Three technologies that could make AVs safer (Smart Cities Dive)
Hyundai and Motional plan to launch AVs in the US in 2023 (Green Car Congress)
Aurora (owned by Amazon) is making moves (GeekWire)
Autonomous tractors are plowing! ahead (The Star)
Oxbotica partners with NEVS (vehicle designers) (Oxbotica)
Research and Academia
“In a working paper, University of Toronto’s Sheng Liu and UCLA Anderson’s Auyon Siddiq and Jingwei Zhang, a Ph.D. student, develop a method for planning bike lane networks using a data-driven approach along with input from city planners. Their method accounts for both the potential increase in cycling ridership and the potential impact on car traffic from new bike lanes. Their findings suggest that expanding cycling ridership without a dramatic increase in overall car traffic congestion is possible and that the addition of bike lanes can even reduce car congestion in some road segments.”
“For this segment of the population [+75], walking represents the main means of accessing urban services and actively participating in community life. It is thus essential to improve both the physical and functional organization of urban areas to develop comfortable and safe walking paths for the elderly and the other weak segments of population. Therefore, this study provides a methodology for classifying a neighbourhood as more or less accessible for the elderly to reach urban services on the basis of its favourable characteristics.”
The more you know!
This one goes out to my mom, who has been boycotting Amazon and Jeff Bezos since the dawn of all time and taught me how sweet life is when you’re just a wee bit inconvenienced.
“There are also questions about how sustainable this relentless pace is within the climate emergency. There are two differing philosophies about the emission impact of next-day delivery. Some argue that by streamlining the flow of products – bundling up all of our assorted consumption needs into parcels on a shared conveyor belt – we are taking the cars off the road that would previously be making routine trips to local strip malls.”
“One way to speed the adoption of self-driving vehicles is to give them automated express lanes, where they can zip past regular traffic without having to tangle with human-driven cars.. A startup company, Cavnue, just raised $130 million in Series A financing to build the nation's first network of connected and automated vehicle (CAV) corridors, starting in Michigan.”
This article is everything that scares me about the AV moment, namely investing millions and billions in infrastructure to make driving even easier.

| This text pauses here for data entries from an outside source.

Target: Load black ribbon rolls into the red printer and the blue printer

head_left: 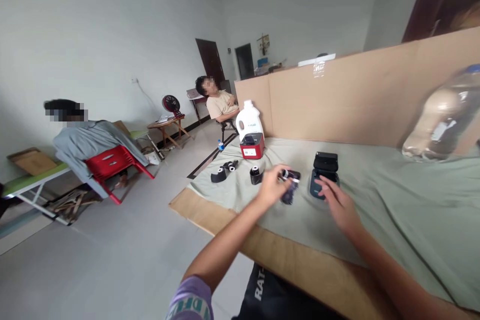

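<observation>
My left hand (273,185) is closed around a small dark roll-like object (290,187) just above the green cloth (393,205). My right hand (339,205) lies with fingers stretched out, its fingertips touching the front of a small dark printer (324,172) whose lid stands open. The object in my left hand sits just left of that printer. A black roll (256,175) stands on the cloth left of my left hand. Further left lie a strip of black tape and small rolls (224,170).
A red and black device (252,145) and a white jug (248,119) stand at the table's far end. A clear plastic bottle (442,120) looms at the right. Cardboard panels (337,95) wall the table's back. Two people sit across the room by a red chair (112,162).
</observation>
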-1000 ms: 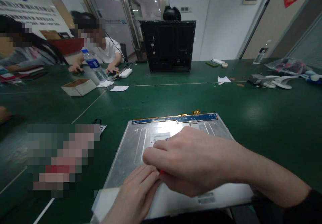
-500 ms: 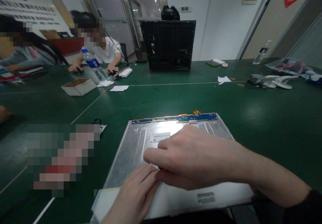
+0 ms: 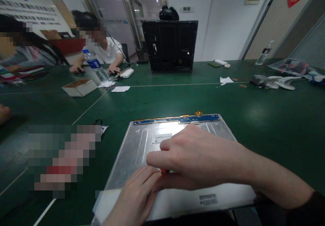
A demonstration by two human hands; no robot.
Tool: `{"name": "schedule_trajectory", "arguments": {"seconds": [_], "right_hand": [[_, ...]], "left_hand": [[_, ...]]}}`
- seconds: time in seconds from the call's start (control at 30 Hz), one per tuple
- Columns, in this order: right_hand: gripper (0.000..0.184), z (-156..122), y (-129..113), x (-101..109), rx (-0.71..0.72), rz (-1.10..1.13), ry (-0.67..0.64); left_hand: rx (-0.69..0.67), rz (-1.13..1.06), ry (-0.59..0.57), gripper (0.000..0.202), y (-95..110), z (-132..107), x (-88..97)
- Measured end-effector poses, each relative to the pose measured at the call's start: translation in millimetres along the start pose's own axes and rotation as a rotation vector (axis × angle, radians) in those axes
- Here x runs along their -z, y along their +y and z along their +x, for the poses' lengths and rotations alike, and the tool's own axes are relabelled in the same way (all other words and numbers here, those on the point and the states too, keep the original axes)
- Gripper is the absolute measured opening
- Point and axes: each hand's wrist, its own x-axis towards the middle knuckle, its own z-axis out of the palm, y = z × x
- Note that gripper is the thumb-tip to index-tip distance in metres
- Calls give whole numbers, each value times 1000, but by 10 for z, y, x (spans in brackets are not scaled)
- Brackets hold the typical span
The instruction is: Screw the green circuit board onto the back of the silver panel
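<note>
A flat silver display panel (image 3: 127, 151) lies in front of me, back side up. Along its far edge runs a blue circuit board strip (image 3: 172, 119) with gold tabs. My right hand (image 3: 193, 160) is closed over the middle of the panel around a small red-and-black handle (image 3: 164, 171); most of it is hidden in the fingers, so its kind does not show. Just left of it, my left hand (image 3: 138, 188) rests over the near part of the panel. Its fingers are pressed together and meet the right fingertips, which hide what they pinch. Whitish film (image 3: 108, 202) covers the panel's near edge.
Across the green table (image 3: 162, 97) stand a black monitor-like back (image 3: 170, 46), a white open box (image 3: 80, 87) and a water bottle (image 3: 95, 65). White-handled tools (image 3: 276, 82) lie at right. Two people sit at far left; another person's hand (image 3: 4, 113) shows at the left edge.
My right hand has turned slightly and shifted a little, so more of the red handle shows between the fingers. The panel and my left hand look almost unmoved.
</note>
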Motion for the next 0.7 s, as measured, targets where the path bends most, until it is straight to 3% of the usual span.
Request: {"name": "schedule_trajectory", "arguments": {"seconds": [0.17, 0.37, 0.7], "right_hand": [[11, 5, -13, 4, -10, -11, -2], [25, -6, -22, 31, 30, 63, -17], [21, -3, 7, 2, 26, 21, -8]], "left_hand": [[-3, -28, 5, 21, 52, 46, 47], [21, -44, -37, 23, 72, 65, 78], [26, -61, -12, 16, 45, 48, 47]]}}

Meanwhile all cyclist and pedestrians need is substantially cheaper “dumb” protected infrastructure, while bus riders could use enhanced bus stops and real-time tracking, and of course mass transit could be properly invested in… and then we’d actually have safer, more sustainable transit systems.
Extra Bits + Bobs
C40 Call for Competition! C40 is inviting creative multidisciplinary teams – including architects, developers, community groups and more – to compete to design and develop climate-friendly urban projects. See here for sites that are currently open for competition.
That’s all from me. Have a beautiful weekend friends.